**Work item**. Keep to one stretch of the data below, the lines from the one with "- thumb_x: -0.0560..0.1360" up to and including the one with "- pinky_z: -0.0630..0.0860", and return that stretch exactly.

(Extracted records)
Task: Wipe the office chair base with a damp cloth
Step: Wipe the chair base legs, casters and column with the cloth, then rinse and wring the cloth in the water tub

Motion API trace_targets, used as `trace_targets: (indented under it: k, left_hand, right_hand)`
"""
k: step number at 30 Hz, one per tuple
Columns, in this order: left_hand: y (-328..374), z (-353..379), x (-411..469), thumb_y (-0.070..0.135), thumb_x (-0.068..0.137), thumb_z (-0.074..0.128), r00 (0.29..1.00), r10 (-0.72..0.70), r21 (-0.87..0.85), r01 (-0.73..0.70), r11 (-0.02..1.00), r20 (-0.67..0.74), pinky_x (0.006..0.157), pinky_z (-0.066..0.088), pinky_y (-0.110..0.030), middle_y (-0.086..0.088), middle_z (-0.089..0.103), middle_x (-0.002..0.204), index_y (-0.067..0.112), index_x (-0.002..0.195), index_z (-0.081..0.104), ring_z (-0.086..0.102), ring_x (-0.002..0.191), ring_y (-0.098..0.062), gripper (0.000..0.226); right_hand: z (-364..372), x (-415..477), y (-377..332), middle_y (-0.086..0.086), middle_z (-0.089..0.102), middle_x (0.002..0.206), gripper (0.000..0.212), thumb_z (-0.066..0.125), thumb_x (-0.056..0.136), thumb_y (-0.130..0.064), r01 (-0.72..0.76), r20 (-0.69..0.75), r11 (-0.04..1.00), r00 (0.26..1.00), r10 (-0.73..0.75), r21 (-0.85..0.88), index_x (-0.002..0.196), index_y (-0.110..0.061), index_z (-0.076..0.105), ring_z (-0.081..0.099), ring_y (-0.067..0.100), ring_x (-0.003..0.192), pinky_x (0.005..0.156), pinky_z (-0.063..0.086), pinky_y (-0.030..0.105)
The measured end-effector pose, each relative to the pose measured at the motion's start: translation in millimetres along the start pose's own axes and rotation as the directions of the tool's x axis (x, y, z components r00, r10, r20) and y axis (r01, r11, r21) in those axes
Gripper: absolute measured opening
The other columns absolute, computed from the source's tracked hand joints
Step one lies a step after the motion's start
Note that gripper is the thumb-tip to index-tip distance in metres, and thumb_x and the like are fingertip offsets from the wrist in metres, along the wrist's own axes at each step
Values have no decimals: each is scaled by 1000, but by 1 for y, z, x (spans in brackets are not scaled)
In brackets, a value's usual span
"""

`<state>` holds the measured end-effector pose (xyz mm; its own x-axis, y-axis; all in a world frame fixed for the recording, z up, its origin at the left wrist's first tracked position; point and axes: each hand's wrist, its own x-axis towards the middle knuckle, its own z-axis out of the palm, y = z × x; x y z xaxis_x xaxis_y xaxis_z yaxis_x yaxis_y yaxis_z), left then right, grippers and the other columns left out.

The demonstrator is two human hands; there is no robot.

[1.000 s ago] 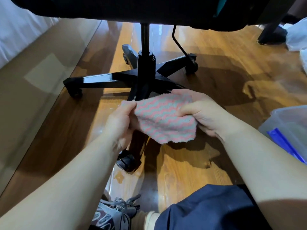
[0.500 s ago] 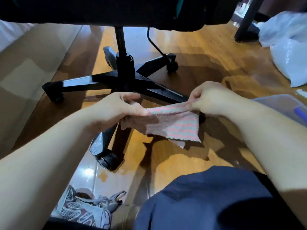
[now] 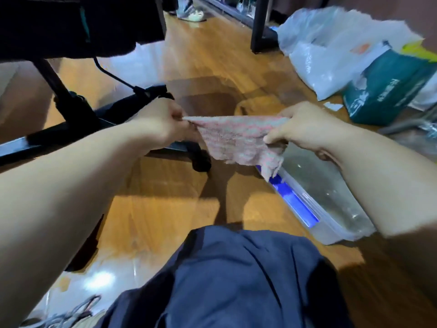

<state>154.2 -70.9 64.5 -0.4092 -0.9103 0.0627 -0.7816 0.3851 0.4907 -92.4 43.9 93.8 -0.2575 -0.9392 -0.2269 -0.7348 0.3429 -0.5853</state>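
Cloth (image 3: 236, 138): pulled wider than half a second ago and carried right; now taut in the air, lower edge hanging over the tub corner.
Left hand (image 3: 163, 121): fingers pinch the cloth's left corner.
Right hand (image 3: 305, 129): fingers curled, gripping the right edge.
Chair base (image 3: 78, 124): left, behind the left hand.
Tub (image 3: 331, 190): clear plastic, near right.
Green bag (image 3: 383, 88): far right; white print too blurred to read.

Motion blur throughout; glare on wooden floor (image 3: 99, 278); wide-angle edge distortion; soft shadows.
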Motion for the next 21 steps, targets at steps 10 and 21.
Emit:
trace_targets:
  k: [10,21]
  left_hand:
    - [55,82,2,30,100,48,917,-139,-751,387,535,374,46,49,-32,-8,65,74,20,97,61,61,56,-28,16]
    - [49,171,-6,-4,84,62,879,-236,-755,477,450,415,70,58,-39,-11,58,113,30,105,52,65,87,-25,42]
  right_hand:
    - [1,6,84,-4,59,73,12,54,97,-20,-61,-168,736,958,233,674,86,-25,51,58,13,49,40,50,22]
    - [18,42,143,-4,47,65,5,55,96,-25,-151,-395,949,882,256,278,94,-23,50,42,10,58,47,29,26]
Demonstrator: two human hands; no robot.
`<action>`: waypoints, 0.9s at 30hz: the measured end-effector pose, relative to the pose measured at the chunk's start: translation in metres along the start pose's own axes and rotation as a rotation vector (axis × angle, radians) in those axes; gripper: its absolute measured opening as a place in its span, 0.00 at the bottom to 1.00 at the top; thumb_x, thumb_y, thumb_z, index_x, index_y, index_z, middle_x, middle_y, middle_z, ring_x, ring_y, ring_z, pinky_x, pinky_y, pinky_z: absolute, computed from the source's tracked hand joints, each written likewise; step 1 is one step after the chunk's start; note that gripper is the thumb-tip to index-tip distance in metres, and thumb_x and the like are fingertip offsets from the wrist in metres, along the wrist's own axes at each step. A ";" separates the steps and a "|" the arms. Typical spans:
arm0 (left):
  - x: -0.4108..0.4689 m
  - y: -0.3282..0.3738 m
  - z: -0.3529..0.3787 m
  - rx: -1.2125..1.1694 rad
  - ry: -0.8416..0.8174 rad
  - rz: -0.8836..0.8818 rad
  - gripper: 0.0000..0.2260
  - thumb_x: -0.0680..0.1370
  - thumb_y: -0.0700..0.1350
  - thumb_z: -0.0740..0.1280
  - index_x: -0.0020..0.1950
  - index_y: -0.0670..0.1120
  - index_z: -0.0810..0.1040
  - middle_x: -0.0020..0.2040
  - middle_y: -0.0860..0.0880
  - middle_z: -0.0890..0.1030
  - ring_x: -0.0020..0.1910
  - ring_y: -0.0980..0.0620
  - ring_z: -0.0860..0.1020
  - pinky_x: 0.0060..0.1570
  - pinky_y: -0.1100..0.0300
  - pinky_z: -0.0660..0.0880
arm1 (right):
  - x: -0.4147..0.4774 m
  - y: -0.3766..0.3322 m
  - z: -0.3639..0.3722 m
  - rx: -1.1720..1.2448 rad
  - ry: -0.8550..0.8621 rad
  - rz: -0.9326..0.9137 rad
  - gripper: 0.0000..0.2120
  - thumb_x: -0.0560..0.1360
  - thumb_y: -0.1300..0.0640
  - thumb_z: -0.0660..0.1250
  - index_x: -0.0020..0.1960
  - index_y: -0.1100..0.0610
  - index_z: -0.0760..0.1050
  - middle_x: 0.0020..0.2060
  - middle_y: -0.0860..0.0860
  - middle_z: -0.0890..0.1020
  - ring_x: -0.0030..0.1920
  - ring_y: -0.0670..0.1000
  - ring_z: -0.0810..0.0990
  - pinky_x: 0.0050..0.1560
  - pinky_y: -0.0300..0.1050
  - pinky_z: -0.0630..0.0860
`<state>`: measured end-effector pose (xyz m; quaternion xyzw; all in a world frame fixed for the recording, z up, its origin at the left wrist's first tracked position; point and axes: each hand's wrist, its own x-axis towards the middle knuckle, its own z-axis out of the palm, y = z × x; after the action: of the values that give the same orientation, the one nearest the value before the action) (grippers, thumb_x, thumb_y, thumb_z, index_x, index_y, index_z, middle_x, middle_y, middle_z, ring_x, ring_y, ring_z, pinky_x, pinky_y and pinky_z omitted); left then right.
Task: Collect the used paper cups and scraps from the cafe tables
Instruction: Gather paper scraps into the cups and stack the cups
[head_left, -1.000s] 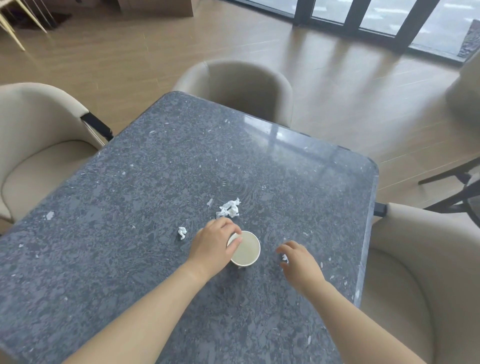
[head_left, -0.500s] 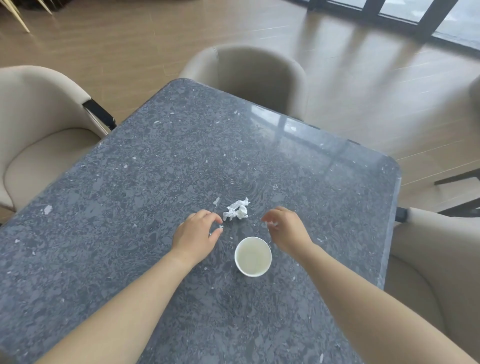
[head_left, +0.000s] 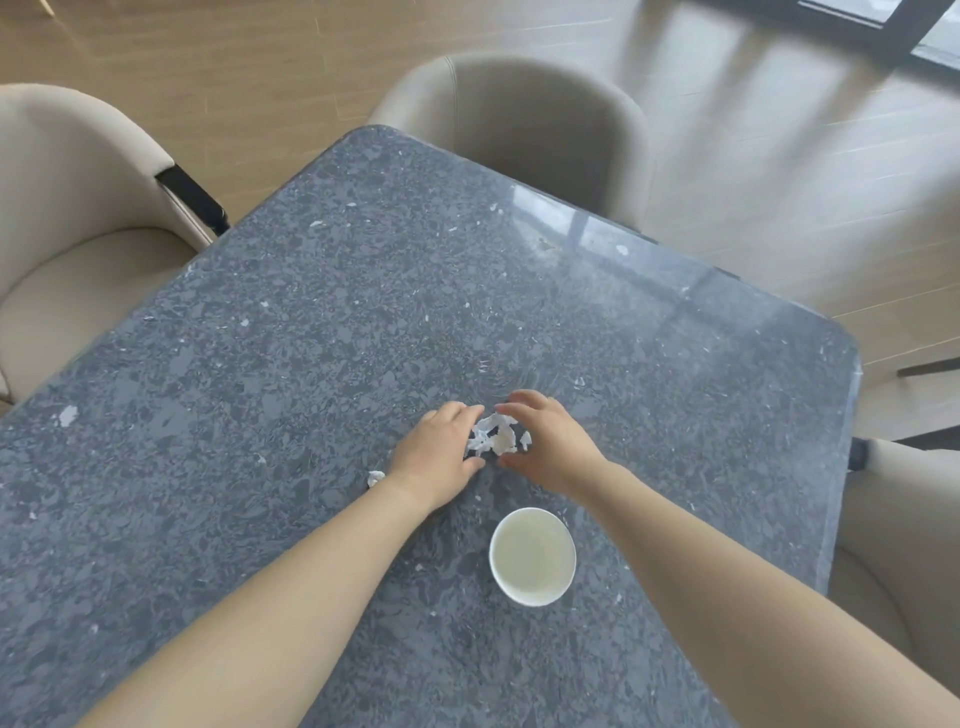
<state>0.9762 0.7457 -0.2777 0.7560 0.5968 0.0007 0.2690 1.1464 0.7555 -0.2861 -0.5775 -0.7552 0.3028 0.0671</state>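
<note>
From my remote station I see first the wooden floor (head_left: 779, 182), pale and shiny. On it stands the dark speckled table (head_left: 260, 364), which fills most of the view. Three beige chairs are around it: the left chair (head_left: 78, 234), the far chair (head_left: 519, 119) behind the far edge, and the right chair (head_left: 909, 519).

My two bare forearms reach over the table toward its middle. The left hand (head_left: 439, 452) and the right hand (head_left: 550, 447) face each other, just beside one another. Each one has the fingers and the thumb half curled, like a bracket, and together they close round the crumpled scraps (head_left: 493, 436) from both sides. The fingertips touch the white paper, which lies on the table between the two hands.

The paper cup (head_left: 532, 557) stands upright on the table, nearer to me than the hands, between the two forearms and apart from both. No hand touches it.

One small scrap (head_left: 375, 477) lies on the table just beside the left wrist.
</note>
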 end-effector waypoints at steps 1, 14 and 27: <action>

**Written response**.
  - thumb_x: -0.0560..0.1360
  - thumb_y: -0.1300..0.0640
  - thumb_z: -0.0660..0.1250
  - index_x: -0.0020..0.1960
  - index_y: -0.1100..0.0610
  - index_z: -0.0760..0.1050
  - middle_x: 0.0020..0.2060
  - middle_y: -0.0860..0.0860
  - middle_z: -0.0890..0.1020
  - ring_x: -0.0030..0.1920
  - ring_y: -0.0670..0.1000
  - ring_z: -0.0810..0.0990
  - pinky_x: 0.0050..0.1560
  - pinky_y: -0.0300..0.1050
  - pinky_z: -0.0630..0.0860

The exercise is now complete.